When a line in the data below includes "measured", pick it out and copy it.

--*--

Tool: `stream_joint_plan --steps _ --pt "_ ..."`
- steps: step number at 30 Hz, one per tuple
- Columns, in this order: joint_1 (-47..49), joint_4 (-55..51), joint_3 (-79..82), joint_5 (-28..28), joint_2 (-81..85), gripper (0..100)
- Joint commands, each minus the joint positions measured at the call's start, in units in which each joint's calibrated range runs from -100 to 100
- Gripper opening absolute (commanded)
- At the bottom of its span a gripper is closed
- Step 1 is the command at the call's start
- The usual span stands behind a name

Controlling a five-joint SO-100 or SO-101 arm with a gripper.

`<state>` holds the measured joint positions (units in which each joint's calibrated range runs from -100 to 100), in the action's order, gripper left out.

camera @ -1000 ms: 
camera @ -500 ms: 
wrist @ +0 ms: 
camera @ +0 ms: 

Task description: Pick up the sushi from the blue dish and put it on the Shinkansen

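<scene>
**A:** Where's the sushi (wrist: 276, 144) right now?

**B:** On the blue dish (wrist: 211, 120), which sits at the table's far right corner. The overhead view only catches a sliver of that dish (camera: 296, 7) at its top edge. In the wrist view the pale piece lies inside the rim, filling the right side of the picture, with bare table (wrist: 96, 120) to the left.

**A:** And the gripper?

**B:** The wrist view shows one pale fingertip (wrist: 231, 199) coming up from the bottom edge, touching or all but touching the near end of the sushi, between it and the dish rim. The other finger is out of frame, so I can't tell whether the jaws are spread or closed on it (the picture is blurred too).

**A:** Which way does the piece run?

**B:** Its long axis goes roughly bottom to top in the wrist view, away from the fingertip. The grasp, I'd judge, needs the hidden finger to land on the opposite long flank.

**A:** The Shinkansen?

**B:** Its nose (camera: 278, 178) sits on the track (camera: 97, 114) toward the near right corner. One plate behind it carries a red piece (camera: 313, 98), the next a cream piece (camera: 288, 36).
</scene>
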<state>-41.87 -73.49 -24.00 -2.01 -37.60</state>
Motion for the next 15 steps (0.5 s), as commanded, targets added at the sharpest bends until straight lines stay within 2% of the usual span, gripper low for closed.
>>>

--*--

▶ _Reply_:
- Joint commands, each minus the joint positions measured at the call's start, in units in which each joint's calibrated range runs from -100 to 100
`<state>` holds the measured joint positions (units in which each joint's calibrated range runs from -100 to 100), in the action's order, gripper left out.

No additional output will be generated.